Supervised embeddings are not giving good accuracy

There are total 2000 Intents and each intent has 10 to 12 minimun examples. There is no entity present in the example. I tried following tests

Test 1

-- pipeline: supervised_embeddings
-- augmentation 20
-- emb_dim = 50
-- batch_size = [128, 512]
-- split_symbol = "+"
-----------------------------------------------------------------------
Accuracy  = 0.568

Test 2

-- pipeline: supervised_embeddings
-- augmentation 40
-- emb_dim = 50
-- batch_size = [64, 256]
-- split_symbol = "-"
-----------------------------------------------------------------------
Accuracy  = 0.581

Test 3

-- pipeline: supervised_embeddings
-- augmentation 50
-- emb_dim = 70
-- batch_size = [256, 1024]
-- split_symbol = "+"
-----------------------------------------------------------------------
Accuracy  = 0.567

Test 4

-- pipeline: supervised_embeddings
-- augmentation 70
-- emb_dim = 70
-- batch_size = [512, 2048]
-- split_symbol = "+"
-----------------------------------------------------------------------
Accuracy  = 0.566

Why the accuracy is constant. following is the training sample: nlu.md:

intent:intent_number_1

  • Where can I find a lawyer?
  • find something on find lawyer?
  • show me something on find lawyer?
  • I need something about find lawyer?
  • I’m looking for something about find lawyer?
  • I’d like to see something about find lawyer?
  • find something about find lawyer?
  • search for something about find lawyer?
  • get me something about find lawyer?
  • something about find lawyer?
  • I need something on find lawyer?
  • I want to see something on find lawyer?
  • I would like to see something on find lawyer?
  • I want you to show me find lawyer?
  • I want something about find lawyer?
  • I would like to see find lawyer?

intent:intent_number_2

  • Where can I go for free legal help?
  • find something on go free legal help?
  • show me something on go free legal help?
  • I need something about go free legal help?
  • I’m looking for something about go free legal help?
  • I’d like to see something about go free legal help?
  • find something about go free legal help?
  • search for something about go free legal help?
  • get me something about go free legal help?
  • something about go free legal help?
  • I need something on go free legal help?
  • I want to see something on go free legal help?
  • I would like to see something on go free legal help?
  • I want you to show me go free legal help?
  • I want something about go free legal help?
  • I would like to see go free legal help?

stories.md

Story Number: 1

  • intent_number_1
    • utter_intent_number_1

Story Number: 2

  • intent_number_2
    • utter_intent_number_2

please help

Hi @prasad01dalavi. I would guess that 10-12 examples per intent when you have 2000 intents is simply not enough + I would doubt that you really need 2000 intents and chances are that some intents simply have the examples which are too similar which results in a model making lots of mistakes. For example, just looking at the example you provided I already see that the examples you used to train both intents are very similar in terms of vocabulary and sentence structure. I would suggest diversifying them a bit more and testing the performance then

Thanks Juste. I agree we may need more examples. but about the 2000 intents are because they are different questions and answers. and you are very right that model is getting confused for the section part. as below:

## intent:intent_number_1972
- what is section 170 of IPC?
- find something on section 170 of IPC?
- show me something on section 170 of IPC?
- I need something about section 170 of IPC?
- I'm looking for something about section 170 of IPC?
- I'd like to see something about section 170 of IPC?
- find something about section 170 of IPC?
- search for something about section 170 of IPC?
- get me something about section 170 of IPC?
- something about section 170 of IPC?
- I need something on section 170 of IPC?
- I want to see something on section 170 of IPC?
- I would like to see something on section 170 of IPC?
- I want you to show me section 170 of IPC?
- I want something about section 170 of IPC?
- I would like to see section 170 of IPC?
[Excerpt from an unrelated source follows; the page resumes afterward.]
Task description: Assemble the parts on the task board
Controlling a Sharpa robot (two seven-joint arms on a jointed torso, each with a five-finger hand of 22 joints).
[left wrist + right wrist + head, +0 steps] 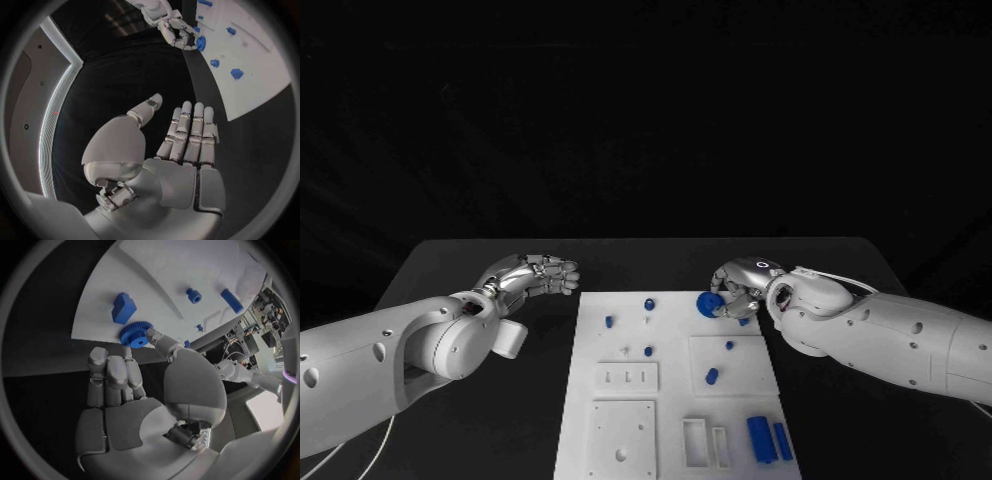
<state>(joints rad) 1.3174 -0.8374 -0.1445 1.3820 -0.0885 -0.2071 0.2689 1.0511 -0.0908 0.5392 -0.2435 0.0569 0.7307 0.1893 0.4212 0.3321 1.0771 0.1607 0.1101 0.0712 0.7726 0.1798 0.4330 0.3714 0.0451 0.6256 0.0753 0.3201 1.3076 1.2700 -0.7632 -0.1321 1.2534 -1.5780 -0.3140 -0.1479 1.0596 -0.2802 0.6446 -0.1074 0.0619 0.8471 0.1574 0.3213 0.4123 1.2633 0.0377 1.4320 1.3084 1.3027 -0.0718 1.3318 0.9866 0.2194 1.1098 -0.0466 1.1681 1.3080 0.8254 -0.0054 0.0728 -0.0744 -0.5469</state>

## intent:intent_number_1974
- what is section 171 of IPC?
- find something on section 171 of IPC?
- show me something on section 171 of IPC?
- I need something about section 171 of IPC?
- I'm looking for something about section 171 of IPC?
- I'd like to see something about section 171 of IPC?
- find something about section 171 of IPC?
- search for something about section 171 of IPC?
- get me something about section 171 of IPC?
- something about section 171 of IPC?
- I need something on section 171 of IPC?
- I want to see something on section 171 of IPC?
- I would like to see something on section 171 of IPC?
- I want you to show me section 171 of IPC?
- I want something about section 171 of IPC?
- I would like to see section 171 of IPC?

and many more sections are there. How do i make it different. It is as it is. User will ask like that only. Its working fine for other intents but completely fails for section thing as its lot similar to each other.

Question 2: Will you please tell what is the best Test Configuration I used here. there are 4 tests i listed down. so that i will go with that only. because more augmentation is taking lot of time for training and also the epochs.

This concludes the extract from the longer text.